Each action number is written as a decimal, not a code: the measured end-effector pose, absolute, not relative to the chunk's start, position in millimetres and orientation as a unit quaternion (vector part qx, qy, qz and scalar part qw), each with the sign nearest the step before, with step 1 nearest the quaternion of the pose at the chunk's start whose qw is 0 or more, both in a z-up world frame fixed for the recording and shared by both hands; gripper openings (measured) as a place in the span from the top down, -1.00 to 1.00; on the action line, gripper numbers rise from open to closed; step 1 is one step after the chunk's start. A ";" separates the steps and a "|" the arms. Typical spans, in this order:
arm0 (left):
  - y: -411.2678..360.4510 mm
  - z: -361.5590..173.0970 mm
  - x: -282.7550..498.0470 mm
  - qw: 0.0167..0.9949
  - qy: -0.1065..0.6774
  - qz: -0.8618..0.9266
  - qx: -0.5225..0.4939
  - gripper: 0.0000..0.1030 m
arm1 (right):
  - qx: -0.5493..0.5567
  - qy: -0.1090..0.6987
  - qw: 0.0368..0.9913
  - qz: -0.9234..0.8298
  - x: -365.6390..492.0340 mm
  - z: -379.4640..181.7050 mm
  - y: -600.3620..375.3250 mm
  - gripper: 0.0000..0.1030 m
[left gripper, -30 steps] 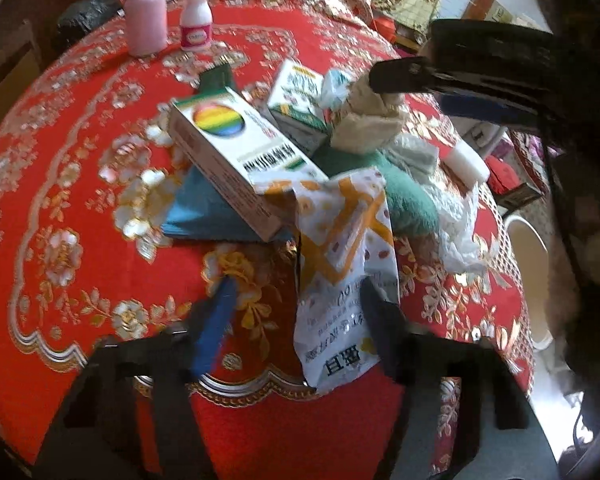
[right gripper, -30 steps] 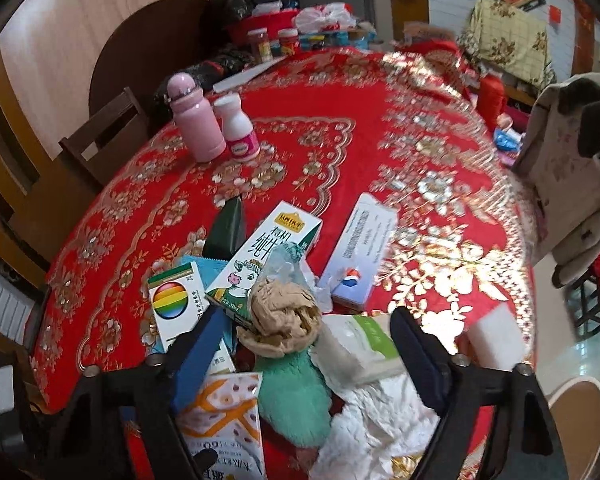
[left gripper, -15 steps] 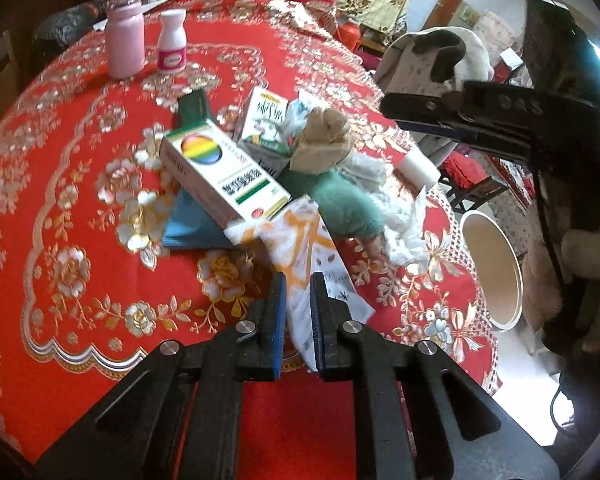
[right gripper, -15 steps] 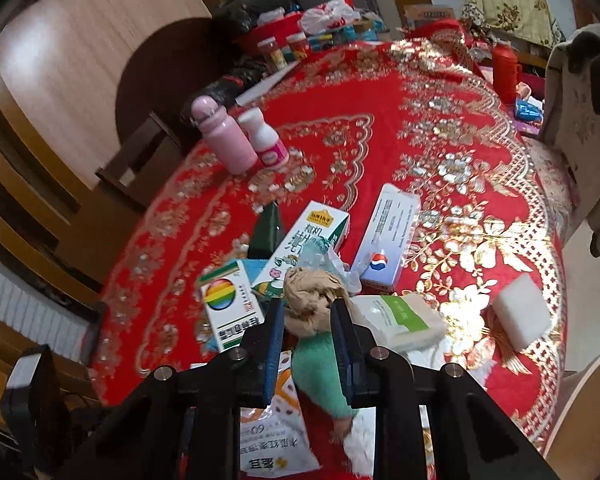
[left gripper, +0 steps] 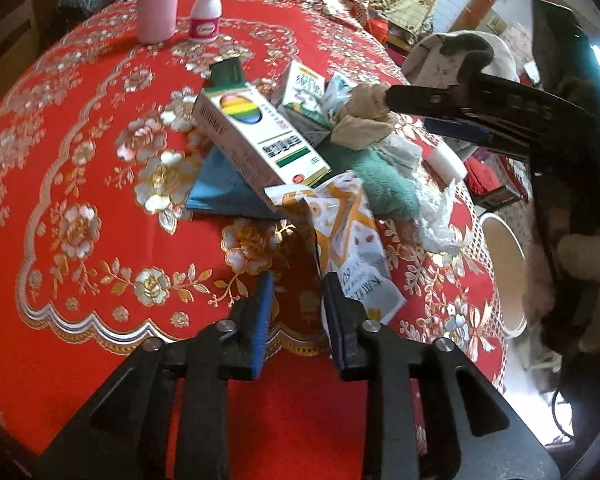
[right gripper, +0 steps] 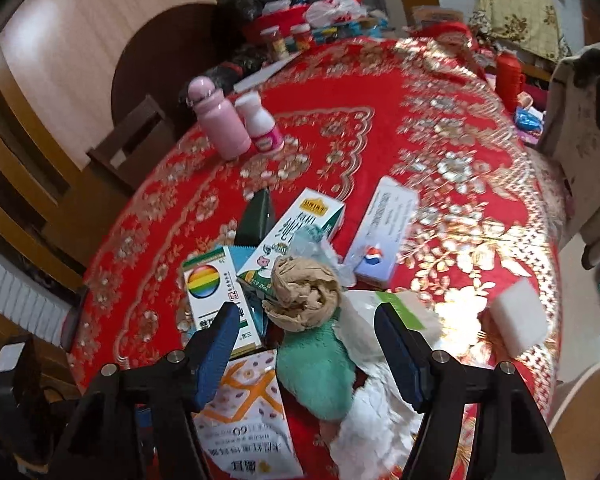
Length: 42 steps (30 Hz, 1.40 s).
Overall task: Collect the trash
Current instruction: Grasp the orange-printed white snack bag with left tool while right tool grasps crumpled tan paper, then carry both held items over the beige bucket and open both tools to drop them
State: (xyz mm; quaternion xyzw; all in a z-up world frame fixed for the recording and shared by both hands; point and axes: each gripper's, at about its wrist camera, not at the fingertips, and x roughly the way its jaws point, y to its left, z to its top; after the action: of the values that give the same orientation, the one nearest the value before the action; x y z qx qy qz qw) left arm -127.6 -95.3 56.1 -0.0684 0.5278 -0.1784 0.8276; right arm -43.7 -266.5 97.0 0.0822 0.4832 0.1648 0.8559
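A heap of trash lies on the red tablecloth (left gripper: 80, 184): a white box with a rainbow circle (left gripper: 256, 136) (right gripper: 216, 300), a milk carton (right gripper: 296, 232), a crumpled brown paper ball (left gripper: 364, 120) (right gripper: 304, 300), a green cloth (right gripper: 316, 372), white tissue (left gripper: 436, 216) and an orange-white snack wrapper (left gripper: 348, 232) (right gripper: 248, 424). My left gripper (left gripper: 296, 312) is open, its jaws just left of the wrapper's near end. My right gripper (right gripper: 306, 344) is open above the paper ball and green cloth; it also shows in the left wrist view (left gripper: 440, 104).
A pink bottle (right gripper: 220, 124) and a small white bottle (right gripper: 262, 128) stand farther back. A white-blue flat box (right gripper: 384, 232) and a white sponge (right gripper: 520, 320) lie right of the heap. A pale bin (left gripper: 504, 268) stands off the table's right edge.
Both grippers closed half a second ago and have opened again. The left gripper sits nearer the wrapper's end; the right has lowered toward the paper ball.
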 end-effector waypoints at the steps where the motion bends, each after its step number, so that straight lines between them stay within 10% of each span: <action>1: -95.5 52.7 -126.5 0.826 0.530 -0.178 -0.074 0.50 | 0.080 0.488 0.853 0.166 -38.4 91.2 -262.1 -0.05; 7: -108.3 33.4 -116.4 0.815 0.538 -0.193 -0.101 0.40 | 0.118 0.499 0.842 0.167 -28.1 76.7 -264.7 0.60; 20: -121.8 51.6 -122.7 0.809 0.517 -0.251 -0.122 0.90 | 0.189 0.451 0.853 0.183 -85.7 133.2 -331.3 0.63; 42: -335.7 116.6 -135.7 0.769 0.486 -0.415 -0.029 0.91 | 0.242 0.452 0.856 -0.069 -213.6 106.6 -563.0 0.62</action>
State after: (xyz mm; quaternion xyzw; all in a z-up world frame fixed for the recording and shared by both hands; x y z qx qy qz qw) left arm -135.7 -335.7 116.6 -0.0294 0.4857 -0.4148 0.7689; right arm -213.6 -563.0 106.6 0.2422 0.4523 -0.0693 0.8556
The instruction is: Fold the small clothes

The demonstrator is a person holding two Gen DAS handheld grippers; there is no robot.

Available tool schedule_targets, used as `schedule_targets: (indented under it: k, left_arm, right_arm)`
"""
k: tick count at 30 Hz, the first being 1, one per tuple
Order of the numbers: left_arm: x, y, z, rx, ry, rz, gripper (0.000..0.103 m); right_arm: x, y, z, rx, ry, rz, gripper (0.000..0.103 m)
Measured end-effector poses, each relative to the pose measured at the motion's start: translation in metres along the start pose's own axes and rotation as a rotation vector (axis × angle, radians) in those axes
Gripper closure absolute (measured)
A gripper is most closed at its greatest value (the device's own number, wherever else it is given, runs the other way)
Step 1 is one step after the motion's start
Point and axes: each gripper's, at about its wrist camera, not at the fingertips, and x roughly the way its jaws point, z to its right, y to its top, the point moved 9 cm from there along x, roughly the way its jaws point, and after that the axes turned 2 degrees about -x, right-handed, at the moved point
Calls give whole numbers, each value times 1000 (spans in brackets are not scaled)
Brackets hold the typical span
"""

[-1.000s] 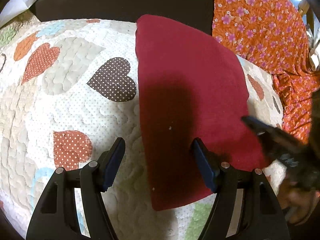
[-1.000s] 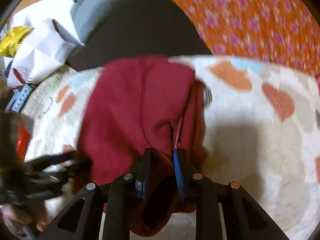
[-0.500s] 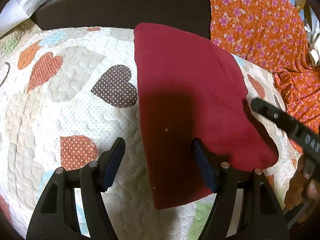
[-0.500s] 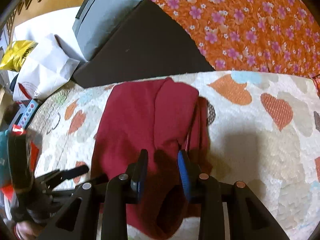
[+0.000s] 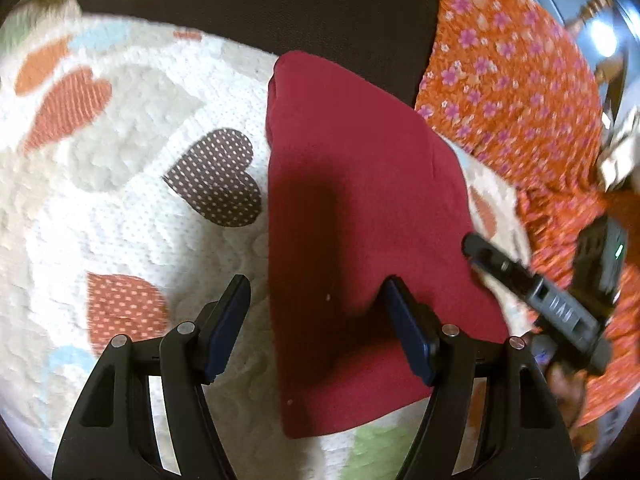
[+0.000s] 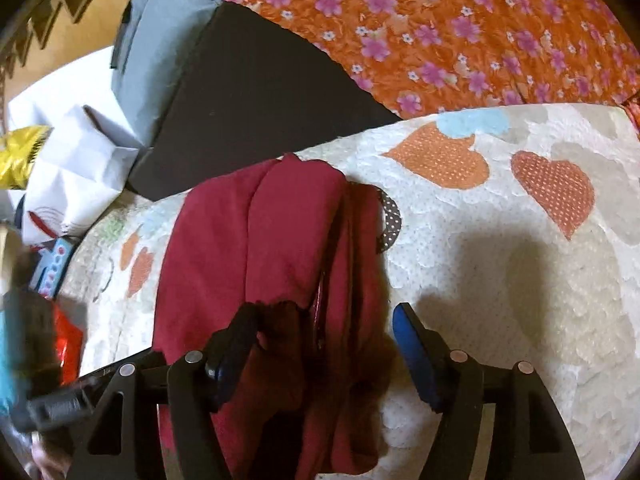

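Note:
A dark red garment (image 5: 360,200) lies folded into a long strip on a white quilt with hearts (image 5: 120,208). My left gripper (image 5: 316,312) is open just above its near left edge, holding nothing. The right gripper shows at the right of the left wrist view (image 5: 520,276). In the right wrist view the red garment (image 6: 260,248) lies in folds under my right gripper (image 6: 324,340), which is open with the cloth loose between its fingers. The left gripper is a blur at the lower left of the right wrist view.
An orange flowered cloth (image 5: 520,100) lies beyond the quilt (image 6: 500,280), also in the right wrist view (image 6: 460,28). A dark cushion (image 6: 248,100), a grey pillow (image 6: 160,28) and white bags (image 6: 76,160) lie at the back left.
My right gripper has opened and let go of the red garment, then drawn back. The garment's right flap now lies folded over. My left gripper stayed open, shifting slightly.

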Motion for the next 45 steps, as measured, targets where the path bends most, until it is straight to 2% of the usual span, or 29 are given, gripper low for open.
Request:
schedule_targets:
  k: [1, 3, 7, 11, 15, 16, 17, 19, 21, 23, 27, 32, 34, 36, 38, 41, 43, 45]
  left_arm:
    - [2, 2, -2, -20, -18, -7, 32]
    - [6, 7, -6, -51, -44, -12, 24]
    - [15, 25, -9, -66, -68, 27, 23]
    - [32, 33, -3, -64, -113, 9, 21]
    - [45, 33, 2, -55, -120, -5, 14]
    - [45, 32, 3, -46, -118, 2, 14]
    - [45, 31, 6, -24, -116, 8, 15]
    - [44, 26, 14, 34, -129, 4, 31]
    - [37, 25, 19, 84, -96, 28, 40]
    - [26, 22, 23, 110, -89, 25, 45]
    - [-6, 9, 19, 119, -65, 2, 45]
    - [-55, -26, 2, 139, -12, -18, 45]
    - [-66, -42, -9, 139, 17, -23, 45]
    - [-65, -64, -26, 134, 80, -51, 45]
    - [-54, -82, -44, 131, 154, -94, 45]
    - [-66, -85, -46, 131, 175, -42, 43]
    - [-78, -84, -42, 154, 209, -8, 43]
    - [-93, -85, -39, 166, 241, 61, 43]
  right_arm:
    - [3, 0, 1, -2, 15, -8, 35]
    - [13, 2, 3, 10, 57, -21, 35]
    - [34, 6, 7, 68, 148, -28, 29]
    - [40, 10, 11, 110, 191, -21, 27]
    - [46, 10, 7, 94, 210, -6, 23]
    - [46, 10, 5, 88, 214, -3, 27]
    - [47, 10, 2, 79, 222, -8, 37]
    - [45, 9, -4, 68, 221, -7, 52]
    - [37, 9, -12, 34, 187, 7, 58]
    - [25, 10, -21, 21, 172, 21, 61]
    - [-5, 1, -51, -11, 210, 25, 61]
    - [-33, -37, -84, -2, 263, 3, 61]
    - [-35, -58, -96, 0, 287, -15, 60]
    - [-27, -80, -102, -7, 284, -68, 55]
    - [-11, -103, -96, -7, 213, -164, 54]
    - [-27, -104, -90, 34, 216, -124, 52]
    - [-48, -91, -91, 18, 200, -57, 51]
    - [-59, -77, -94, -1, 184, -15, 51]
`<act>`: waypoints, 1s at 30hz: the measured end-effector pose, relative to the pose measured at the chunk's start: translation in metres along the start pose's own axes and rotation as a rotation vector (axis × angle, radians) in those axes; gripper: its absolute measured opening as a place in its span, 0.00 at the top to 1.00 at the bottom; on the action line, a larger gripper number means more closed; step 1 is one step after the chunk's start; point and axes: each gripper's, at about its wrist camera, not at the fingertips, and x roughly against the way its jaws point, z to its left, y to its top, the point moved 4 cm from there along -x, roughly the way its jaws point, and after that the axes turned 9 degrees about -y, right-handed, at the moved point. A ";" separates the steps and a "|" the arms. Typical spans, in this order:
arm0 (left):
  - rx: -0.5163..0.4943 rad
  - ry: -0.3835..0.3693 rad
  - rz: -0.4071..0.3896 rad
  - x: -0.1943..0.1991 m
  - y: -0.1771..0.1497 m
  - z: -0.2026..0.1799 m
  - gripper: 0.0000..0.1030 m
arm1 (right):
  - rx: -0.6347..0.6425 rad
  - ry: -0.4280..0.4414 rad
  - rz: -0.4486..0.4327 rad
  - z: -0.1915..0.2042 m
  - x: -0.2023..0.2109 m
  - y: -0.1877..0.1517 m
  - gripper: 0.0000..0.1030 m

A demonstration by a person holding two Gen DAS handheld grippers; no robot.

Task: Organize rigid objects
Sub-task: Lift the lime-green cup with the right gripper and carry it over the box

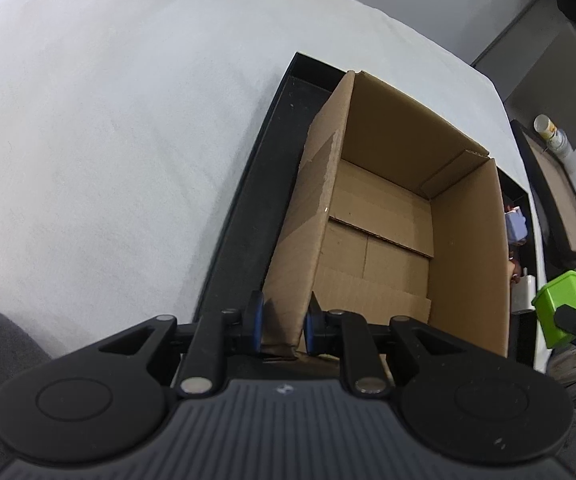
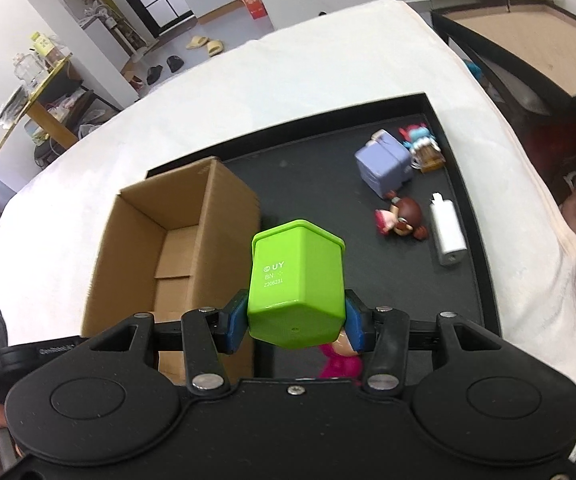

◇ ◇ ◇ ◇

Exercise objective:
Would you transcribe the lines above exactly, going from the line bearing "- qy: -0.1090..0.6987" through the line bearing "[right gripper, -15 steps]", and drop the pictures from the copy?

Task output:
  - qy: -0.1090..0.6987
  - qw: 0.0368..0.9913
  - qz: -0.9234..0.8298
  - x: -365.6390..492.0340 mm
  - z: -379.4640..181.7050 mm
  - y: -600.3620..375.3250 mm
  - gripper: 0.0000..0.1030 m
[left gripper, -30 steps] 
[right gripper, -30 steps] 
[left gripper, -15 steps] 
[right gripper, -15 steps] 

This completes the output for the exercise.